We can quickly validate that this is true, by defining and printing a variable on all ranks. JupyterHub automatically gathers the standard output from the connected ranks and prints all 24 messages as a result of the cell execution.

In [43]:
a = np.random.rand(1)
print(a)

[stdout:0] [0.52436392]
[stdout:1] [0.3150981]
[stdout:2] [0.14236342]
[stdout:3] [0.43183621]
[stdout:4] [0.20246559]
[stdout:5] [0.24915352]
[stdout:6] [0.85668804]
[stdout:7] [0.46433847]
[stdout:8] [0.73912341]
[stdout:9] [0.062132]
[stdout:10] [0.14578772]
[stdout:11] [0.10527085]
[stdout:12] [0.91758823]
[stdout:13] [0.4902655]
[stdout:14] [0.77023704]
[stdout:15] [0.23535369]
[stdout:16] [0.79037411]
[stdout:17] [0.38931935]
[stdout:18] [0.16488362]
[stdout:19] [0.94837535]
[stdout:20] [0.67645961]
[stdout:21] [0.88278475]
[stdout:22] [0.85071377]
[stdout:23] [0.05138395]


Now we can query our communicator in order to figure out how many ranks it contains. Also, we can query the rank number of each of the processes running. MPI will automatically assign each rank a unique integer increasing from 0.

In [44]:
size = comm.Get_size()
rank = comm.Get_rank()
print("I am rank {} of a total of {} ranks.".format(rank, size))

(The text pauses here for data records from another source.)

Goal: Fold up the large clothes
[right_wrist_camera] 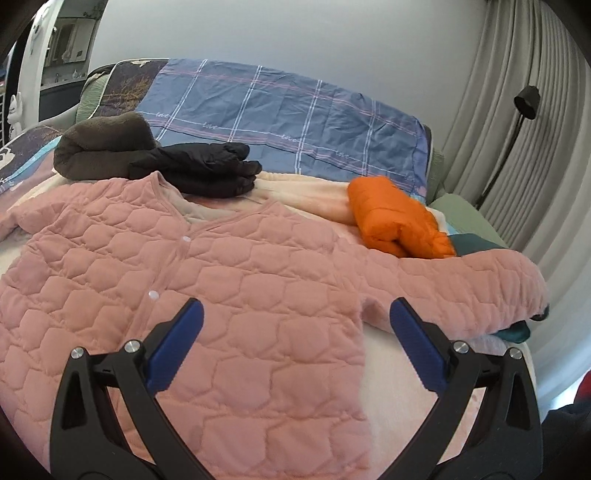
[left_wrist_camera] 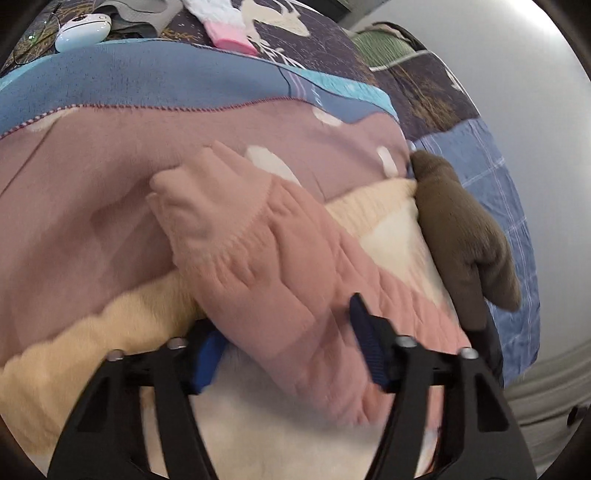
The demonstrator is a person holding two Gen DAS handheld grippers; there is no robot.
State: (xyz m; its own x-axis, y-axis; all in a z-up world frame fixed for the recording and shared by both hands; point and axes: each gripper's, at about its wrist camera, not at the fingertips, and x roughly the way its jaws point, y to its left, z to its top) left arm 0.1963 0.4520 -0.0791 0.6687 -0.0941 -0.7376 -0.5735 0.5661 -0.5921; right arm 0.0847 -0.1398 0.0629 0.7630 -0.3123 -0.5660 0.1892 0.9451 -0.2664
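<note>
A pink quilted jacket lies front up on a cream blanket on the bed, snaps closed, one sleeve stretched out to the right. My right gripper is open and empty, just above the jacket's lower right hem. In the left wrist view my left gripper is open, its fingers on either side of the jacket's other sleeve, whose ribbed cuff points away. The view is blurred, so I cannot tell if the pads touch the sleeve.
Folded clothes lie at the head of the bed: a brown fleece, a black jacket and an orange puffer. A blue plaid pillow lies behind them. A white device and a pink-white sock lie on the far bedspread.
</note>
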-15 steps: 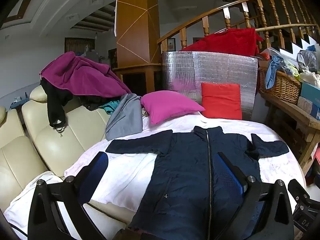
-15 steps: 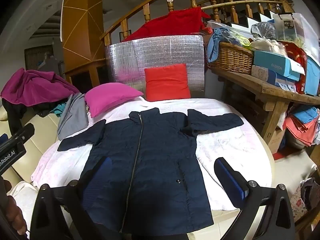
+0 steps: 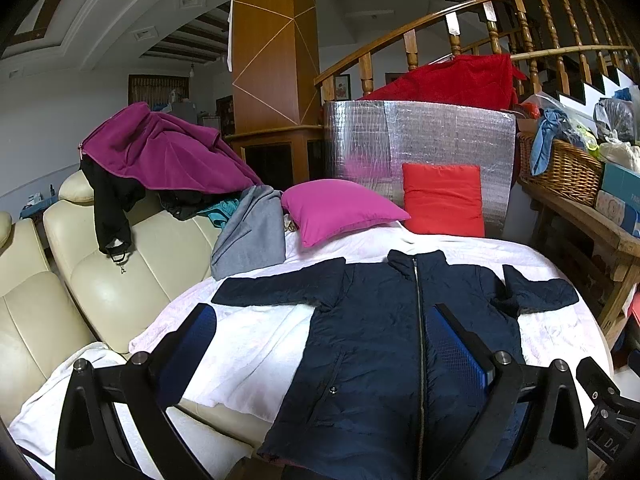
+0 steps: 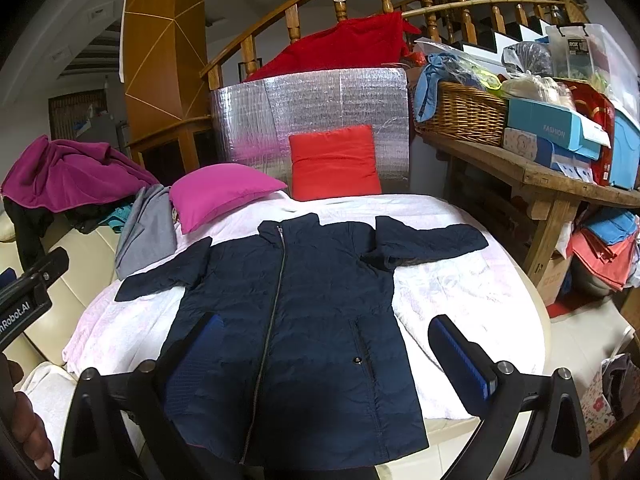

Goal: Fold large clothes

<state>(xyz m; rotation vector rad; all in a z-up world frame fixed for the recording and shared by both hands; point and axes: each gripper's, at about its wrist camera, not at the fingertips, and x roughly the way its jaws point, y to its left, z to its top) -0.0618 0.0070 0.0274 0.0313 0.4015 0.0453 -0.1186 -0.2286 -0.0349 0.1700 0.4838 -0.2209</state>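
Navy jacket (image 4: 296, 312) spread flat, zipped, sleeves out, on white sheet (image 4: 452, 292) near pink pillow (image 4: 216, 188). Left gripper (image 3: 320, 344) and right gripper (image 4: 324, 352) both gaping wide above hem, gripping nothing.

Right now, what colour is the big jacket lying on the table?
The jacket is dark navy blue, with a zipper down the front. The right wrist view shows it best.
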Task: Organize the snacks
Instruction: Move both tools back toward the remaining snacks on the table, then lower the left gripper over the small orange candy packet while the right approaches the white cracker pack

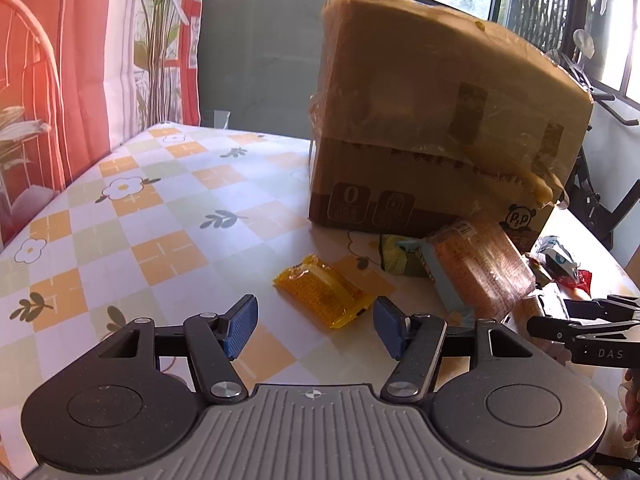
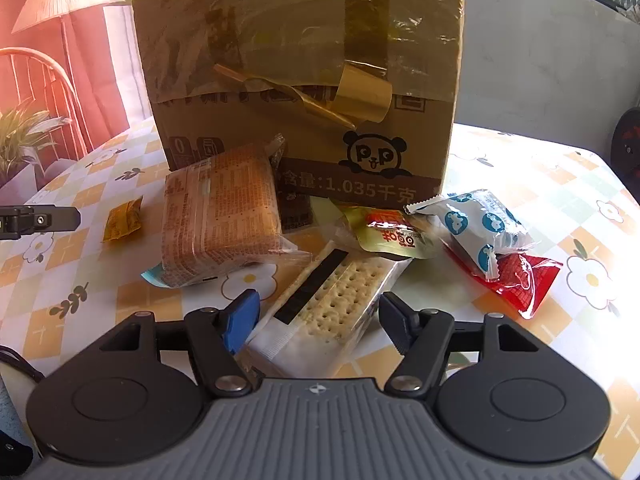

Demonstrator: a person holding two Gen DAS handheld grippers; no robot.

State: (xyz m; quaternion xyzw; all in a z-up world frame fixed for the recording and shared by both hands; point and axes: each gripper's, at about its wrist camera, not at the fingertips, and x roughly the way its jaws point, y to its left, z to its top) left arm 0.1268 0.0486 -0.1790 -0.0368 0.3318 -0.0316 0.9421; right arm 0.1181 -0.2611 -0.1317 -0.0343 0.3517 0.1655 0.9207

[stdout:0] I am rank 1 of a total of 24 ranks.
[stdout:1] I am rank 8 of a total of 24 ranks.
[stdout:2] I am rank 19 of a total of 24 ranks.
[stdout:3] I am rank 16 of a total of 24 ranks.
[stdout:4] I am rank 9 of a total of 24 ranks.
[stdout:5] I am rank 11 of a total of 24 ranks.
[stdout:6] I am rank 4 of a total of 24 ranks.
[stdout:7] I am rank 15 of a total of 24 ranks.
[stdout:8] I am rank 20 of a total of 24 ranks.
[stdout:9] I am rank 22 of a total of 24 ranks.
[stdout:10] I am rank 23 of a total of 24 ranks.
[stdout:11] I am rank 7 of a total of 24 ranks.
[stdout:12] I am rank 21 of a total of 24 ranks.
[stdout:13] I am rank 10 of a total of 24 ranks.
[stdout:14] I am rank 3 of a total of 24 ranks.
[stdout:15] I am rank 14 of a total of 24 ranks.
[stdout:16] I am rank 2 of a total of 24 ranks.
[stdout:17] I am rank 18 of a total of 24 ranks.
[stdout:18] I am rank 12 of a total of 24 ranks.
[stdout:19] I am rank 5 of a total of 24 ranks.
[stdout:20] I am rank 17 of a total of

Similar to shared memory parallelism with OpenMP, sometimes there are things that cannot be done in parallel. Good examples are writing data to disk or plotting the result of a computation. For this purpose, we define a *master rank* responsible for executing these parts of the code. By default the master rank is typically rank 0. This is due to the simple fact that rank 0 always exists, even if a MPI-parallel program is executed with a single worker.

In [58]:
# this runs in parallel
a = 1

# now execute I/O only on master rank
if rank == 0:
    print(a)
    
# this runs in parallel again
b = 1

[stdout:23] 1


Note that one of the main differences to the OpenMP programming model is that with MPI the default is to run things in parallel and sequential regions have to be programmed explicitly (using an `if rank == 0` statement in the example above), whereas in the OpenMP programming model parallel regions have to be indicated with directives and the default is sequential execution.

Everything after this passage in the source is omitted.